With this setup, Doctrine will use one of the slave connections picked once per request randomly for all queries until the first writing query (e.g. insert or update) is executed. From that point on the master server will be used solely. This is to solve the problems of replication lag and possibly inconsistent query results.

Tip

You can also setup the master database as a slave, if you want to also use it for load-balancing reading queries. However, this might lead to higher load on the master database and should be well observed.

Known issues

  • When using PostgreSQL the use of the object, and array mapping types is not possible, this is caused by Doctrine using serialize() to prepare data that is stored in text column (contained zero bytes truncate the string and lead to error during hydration). [9]
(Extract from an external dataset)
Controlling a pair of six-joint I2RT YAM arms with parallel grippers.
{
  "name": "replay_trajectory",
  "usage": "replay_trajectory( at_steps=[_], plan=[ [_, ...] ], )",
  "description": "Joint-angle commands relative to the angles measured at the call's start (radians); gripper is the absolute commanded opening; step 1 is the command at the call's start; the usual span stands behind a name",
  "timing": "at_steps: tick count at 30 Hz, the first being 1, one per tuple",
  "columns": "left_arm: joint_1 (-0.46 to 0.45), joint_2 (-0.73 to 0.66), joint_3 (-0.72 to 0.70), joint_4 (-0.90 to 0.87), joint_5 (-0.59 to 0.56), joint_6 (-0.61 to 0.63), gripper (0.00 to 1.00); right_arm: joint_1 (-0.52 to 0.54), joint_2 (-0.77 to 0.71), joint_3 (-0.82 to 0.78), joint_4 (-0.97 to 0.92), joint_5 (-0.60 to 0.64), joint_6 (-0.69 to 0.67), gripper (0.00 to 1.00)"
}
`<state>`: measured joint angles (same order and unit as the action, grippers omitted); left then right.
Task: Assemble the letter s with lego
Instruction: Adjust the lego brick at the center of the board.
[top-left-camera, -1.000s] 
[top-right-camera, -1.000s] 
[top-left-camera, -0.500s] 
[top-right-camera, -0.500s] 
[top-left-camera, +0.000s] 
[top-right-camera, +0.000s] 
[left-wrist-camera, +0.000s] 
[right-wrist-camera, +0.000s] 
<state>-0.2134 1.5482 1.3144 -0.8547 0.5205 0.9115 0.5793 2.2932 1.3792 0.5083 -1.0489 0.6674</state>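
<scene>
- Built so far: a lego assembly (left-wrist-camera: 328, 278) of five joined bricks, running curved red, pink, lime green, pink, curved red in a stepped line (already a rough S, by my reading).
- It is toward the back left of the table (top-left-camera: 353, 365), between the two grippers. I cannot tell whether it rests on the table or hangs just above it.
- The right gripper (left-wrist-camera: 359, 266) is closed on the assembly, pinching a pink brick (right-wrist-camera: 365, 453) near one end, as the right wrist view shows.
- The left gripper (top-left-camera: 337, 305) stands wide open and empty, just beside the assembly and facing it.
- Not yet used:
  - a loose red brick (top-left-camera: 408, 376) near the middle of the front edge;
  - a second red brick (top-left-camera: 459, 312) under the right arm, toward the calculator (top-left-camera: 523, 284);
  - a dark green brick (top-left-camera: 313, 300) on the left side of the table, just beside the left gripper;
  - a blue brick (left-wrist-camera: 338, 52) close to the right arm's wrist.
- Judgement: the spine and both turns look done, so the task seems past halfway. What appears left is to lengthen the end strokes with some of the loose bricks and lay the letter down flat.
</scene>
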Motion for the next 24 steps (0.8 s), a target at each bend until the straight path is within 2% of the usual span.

    The Flow mapping types flow_json_array and objectarray provide solutions for this.

  • When using PostgreSQL the use of the json_array mapping type can lead to issues when queries need comparisons on such columns (e.g. when grouping or doing distinct queries), because the json type used by Doctrine doesn’t support comparisons.

    The Flow mapping type flow_json_array uses the jsonb type available as of PostgreSQL 9.4, circumventing this restriction.